La comunidad educativa reclama definiciones mientras el edificio permanece sin terminar y expuesto al deterioro.
En Pico Truncado, el gimnasio de la Escuela Provincial N° 52 Domingo Miguel Giménez Faraldo se transformó con el paso de los años en un ejemplo de las dificultades que atraviesa la infraestructura educativa en la provincia. Lo que originalmente fue presentado como una obra destinada a mejorar las condiciones para la educación física y las actividades escolares, hoy permanece inconcluso y genera preocupación entre docentes, padres y vecinos.
Una obra esperada que nunca se terminó
El gimnasio comenzó a construirse con el objetivo de brindar a los estudiantes un espacio cerrado para la práctica deportiva y el desarrollo de actividades institucionales. En una ciudad patagónica como Pico Truncado, donde el clima suele dificultar las clases al aire libre durante buena parte del año, contar con este tipo de infraestructura resulta clave para la vida escolar.
Sin embargo, a pesar del paso del tiempo y de distintos anuncios oficiales, el edificio no logró completarse. La obra quedó paralizada en diferentes etapas, lo que generó incertidumbre dentro de la comunidad educativa y cuestionamientos sobre la planificación y el seguimiento de los proyectos públicos.
Deterioro, vandalismo y falta de respuestas
Mientras el gimnasio permanece sin finalizar, el paso del tiempo comenzó a afectar la estructura. Vecinos del sector y miembros de la comunidad educativa han advertido sobre el deterioro progresivo del lugar.
La falta de custodia y mantenimiento también derivó en episodios de vandalismo que agravaron la situación. En distintos momentos se registraron daños en el predio, lo que alimentó el malestar de padres y docentes que observan cómo una obra pensada para los estudiantes se transforma lentamente en un espacio abandonado.
Reclamos de la comunidad educativa
Desde hace tiempo, la comunidad educativa de la escuela reclama definiciones concretas sobre el futuro del gimnasio.

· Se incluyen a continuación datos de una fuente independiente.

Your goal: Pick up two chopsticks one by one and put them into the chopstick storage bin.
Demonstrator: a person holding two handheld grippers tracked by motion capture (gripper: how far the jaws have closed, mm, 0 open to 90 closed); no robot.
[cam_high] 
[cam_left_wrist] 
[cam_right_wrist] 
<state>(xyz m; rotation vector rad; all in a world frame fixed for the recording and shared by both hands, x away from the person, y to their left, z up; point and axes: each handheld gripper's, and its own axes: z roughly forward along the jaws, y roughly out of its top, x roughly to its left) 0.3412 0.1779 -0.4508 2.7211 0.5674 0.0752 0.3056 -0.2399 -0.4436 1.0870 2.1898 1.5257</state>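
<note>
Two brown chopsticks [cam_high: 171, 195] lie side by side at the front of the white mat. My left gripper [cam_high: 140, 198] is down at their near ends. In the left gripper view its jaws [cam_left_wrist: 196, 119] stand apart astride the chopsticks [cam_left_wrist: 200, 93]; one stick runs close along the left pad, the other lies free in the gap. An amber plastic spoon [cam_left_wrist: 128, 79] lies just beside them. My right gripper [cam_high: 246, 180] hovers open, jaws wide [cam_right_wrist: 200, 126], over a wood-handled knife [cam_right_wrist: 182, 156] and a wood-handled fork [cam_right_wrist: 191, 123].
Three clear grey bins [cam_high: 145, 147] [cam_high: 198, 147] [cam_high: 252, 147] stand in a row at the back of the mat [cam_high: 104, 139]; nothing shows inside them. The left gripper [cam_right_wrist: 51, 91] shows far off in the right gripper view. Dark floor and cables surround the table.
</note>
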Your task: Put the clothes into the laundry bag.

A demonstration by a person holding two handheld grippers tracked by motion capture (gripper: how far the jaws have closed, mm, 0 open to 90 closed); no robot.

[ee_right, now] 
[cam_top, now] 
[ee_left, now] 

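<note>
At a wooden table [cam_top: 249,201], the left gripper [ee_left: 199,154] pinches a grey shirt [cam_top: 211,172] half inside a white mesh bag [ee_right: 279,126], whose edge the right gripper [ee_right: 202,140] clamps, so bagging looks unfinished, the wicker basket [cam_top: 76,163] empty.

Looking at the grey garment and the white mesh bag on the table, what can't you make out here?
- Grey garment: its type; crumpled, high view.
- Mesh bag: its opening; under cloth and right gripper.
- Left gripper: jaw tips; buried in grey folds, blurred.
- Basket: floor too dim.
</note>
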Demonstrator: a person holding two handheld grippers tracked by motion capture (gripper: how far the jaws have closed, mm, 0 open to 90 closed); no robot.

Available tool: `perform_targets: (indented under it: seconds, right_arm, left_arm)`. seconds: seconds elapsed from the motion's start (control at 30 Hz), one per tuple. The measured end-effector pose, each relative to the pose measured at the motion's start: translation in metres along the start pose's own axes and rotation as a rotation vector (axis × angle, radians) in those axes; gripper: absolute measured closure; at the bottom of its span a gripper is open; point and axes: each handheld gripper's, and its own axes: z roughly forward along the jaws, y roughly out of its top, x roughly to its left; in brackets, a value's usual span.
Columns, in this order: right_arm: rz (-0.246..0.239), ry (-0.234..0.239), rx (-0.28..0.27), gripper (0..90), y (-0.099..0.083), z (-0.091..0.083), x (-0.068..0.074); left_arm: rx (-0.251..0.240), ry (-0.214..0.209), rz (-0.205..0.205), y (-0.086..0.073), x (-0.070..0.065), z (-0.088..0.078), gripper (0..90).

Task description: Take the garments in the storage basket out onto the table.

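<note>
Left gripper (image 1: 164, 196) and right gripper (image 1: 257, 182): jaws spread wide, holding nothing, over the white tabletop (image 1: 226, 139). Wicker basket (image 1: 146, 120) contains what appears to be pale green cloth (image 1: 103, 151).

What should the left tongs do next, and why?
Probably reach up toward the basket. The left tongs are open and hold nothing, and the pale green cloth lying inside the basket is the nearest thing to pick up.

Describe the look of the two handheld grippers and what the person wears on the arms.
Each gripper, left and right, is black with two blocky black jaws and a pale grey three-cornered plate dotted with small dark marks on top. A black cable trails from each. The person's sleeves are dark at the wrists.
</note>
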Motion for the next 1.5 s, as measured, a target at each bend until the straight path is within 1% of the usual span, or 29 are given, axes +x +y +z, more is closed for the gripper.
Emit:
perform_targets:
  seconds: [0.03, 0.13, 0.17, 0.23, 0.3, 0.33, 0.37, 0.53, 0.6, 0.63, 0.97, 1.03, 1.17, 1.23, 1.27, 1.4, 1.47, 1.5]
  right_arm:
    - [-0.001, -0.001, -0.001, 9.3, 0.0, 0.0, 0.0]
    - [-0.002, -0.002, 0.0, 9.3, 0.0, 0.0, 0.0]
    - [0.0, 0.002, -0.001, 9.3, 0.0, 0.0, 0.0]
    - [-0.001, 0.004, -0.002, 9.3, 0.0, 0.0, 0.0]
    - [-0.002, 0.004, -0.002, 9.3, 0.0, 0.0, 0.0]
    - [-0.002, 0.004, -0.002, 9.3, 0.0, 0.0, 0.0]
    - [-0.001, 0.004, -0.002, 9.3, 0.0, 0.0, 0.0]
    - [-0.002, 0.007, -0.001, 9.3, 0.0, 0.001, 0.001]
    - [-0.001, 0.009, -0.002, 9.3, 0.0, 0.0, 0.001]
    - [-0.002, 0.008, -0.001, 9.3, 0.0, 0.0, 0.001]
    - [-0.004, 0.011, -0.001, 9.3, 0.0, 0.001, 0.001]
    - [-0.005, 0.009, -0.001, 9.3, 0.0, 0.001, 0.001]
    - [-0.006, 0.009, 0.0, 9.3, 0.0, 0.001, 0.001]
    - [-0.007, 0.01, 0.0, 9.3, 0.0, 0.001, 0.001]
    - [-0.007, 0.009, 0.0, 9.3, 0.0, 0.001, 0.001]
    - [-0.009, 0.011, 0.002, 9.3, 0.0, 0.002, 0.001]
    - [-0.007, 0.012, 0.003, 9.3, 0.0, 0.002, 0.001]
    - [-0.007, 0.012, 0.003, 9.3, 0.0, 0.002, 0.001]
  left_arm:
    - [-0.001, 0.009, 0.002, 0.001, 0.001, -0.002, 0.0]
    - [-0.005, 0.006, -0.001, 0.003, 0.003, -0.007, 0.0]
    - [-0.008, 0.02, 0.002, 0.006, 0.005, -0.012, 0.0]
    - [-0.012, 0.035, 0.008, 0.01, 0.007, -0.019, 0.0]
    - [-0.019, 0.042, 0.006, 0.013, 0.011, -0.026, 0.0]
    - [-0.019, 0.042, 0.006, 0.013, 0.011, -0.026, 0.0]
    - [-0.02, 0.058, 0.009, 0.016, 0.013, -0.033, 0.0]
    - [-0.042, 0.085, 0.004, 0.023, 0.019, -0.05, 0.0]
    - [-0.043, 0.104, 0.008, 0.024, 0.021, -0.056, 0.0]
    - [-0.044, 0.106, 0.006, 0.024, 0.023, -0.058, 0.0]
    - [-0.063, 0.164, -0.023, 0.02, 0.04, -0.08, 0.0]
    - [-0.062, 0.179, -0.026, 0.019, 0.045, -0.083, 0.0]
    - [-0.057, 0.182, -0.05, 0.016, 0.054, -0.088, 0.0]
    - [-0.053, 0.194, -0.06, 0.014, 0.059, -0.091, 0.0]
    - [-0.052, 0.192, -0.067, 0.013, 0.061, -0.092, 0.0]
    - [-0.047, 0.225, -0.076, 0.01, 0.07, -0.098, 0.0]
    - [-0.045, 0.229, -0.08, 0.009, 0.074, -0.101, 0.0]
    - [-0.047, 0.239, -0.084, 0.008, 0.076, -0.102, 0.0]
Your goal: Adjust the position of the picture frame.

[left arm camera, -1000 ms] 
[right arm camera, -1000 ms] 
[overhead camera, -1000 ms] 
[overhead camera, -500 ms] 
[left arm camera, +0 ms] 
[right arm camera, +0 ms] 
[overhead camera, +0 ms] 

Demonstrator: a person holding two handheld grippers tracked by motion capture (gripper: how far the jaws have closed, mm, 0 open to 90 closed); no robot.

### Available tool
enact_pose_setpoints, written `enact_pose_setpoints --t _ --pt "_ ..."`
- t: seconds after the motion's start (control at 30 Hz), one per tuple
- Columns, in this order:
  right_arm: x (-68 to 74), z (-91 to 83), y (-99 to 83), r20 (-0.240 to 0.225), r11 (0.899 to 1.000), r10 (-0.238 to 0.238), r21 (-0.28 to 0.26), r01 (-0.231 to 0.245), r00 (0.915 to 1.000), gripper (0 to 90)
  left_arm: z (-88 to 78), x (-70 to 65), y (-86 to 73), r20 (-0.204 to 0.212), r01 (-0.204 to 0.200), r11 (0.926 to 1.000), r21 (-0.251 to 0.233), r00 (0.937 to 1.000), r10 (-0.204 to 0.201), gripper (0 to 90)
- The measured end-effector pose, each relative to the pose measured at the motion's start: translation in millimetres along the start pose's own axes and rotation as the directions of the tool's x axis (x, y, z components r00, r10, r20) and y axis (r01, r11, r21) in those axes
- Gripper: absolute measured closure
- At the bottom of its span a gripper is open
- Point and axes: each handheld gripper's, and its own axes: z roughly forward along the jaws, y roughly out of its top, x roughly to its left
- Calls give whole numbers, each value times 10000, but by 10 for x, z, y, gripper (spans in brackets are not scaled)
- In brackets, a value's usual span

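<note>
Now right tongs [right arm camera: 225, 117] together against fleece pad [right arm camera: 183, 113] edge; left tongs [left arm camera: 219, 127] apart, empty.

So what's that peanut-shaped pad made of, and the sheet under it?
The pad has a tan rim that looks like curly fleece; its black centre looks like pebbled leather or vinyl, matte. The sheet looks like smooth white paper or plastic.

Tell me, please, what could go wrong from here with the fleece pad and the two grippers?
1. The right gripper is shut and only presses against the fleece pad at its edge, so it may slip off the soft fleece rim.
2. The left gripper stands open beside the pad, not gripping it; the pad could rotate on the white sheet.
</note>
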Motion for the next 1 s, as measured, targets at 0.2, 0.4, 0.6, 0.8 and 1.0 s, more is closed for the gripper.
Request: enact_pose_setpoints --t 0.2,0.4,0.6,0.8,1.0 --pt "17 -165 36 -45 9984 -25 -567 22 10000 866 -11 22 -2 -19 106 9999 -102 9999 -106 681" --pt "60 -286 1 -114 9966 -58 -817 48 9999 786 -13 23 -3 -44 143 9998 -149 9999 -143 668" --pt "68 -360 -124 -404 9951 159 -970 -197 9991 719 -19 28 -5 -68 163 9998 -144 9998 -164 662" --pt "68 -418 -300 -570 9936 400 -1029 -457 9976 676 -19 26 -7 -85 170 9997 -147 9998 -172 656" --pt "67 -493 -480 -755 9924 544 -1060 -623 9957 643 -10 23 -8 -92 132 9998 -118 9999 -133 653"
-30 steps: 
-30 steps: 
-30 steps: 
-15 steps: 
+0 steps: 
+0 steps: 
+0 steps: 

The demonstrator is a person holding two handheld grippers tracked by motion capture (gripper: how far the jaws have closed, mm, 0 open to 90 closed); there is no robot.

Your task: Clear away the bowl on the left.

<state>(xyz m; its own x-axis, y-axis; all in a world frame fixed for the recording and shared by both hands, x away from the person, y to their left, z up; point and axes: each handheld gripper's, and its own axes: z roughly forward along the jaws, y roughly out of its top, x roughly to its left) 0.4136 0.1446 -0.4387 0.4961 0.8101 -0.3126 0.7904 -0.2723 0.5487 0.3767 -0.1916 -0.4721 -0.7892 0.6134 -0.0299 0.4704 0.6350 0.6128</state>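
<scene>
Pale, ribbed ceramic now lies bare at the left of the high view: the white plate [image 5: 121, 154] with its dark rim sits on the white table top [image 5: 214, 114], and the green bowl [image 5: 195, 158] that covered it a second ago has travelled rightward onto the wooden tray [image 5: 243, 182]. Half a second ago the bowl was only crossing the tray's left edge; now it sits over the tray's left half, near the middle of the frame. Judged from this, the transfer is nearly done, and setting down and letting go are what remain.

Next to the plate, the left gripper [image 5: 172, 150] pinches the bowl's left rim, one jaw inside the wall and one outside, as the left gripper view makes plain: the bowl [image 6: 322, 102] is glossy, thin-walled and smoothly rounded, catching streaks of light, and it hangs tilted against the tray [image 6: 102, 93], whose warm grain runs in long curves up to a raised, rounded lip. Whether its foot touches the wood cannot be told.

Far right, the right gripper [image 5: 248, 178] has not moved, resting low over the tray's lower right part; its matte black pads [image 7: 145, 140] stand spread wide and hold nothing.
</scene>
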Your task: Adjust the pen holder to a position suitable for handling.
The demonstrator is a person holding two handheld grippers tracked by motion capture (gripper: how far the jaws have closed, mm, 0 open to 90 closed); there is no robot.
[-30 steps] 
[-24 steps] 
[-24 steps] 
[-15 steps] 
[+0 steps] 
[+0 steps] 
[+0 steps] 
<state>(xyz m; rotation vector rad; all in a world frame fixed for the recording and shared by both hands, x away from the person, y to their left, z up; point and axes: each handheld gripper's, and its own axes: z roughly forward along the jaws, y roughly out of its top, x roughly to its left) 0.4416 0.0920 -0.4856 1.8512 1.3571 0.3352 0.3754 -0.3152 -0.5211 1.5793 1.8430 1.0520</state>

El pedido no se limita únicamente a la finalización de la obra, sino también a la necesidad de que se garantice el mantenimiento y el uso efectivo del espacio una vez terminado.
Docentes sostienen que la falta de un gimnasio adecuado limita el desarrollo pleno de las clases de educación física y de actividades escolares que requieren un espacio cubierto.
Padres y vecinos, por su parte, cuestionan que una obra financiada con recursos públicos permanezca inconclusa durante años, sin un cronograma claro de finalización.
Una deuda pendiente con la educación
El caso del gimnasio de la Escuela 52 refleja un problema más amplio vinculado a la infraestructura educativa en la provincia de Santa Cruz, donde varias obras han sufrido demoras, paralizaciones o modificaciones en su ejecución.
Mientras tanto, cientos de estudiantes continúan asistiendo a clases sin poder utilizar un espacio que fue pensado para mejorar su formación deportiva y social.
Para muchos vecinos de Pico Truncado, la finalización del gimnasio ya no es solo una cuestión de infraestructura: se ha convertido en una deuda pendiente con la educación pública y con las generaciones de alumnos que esperan ver concretada una obra anunciada hace años.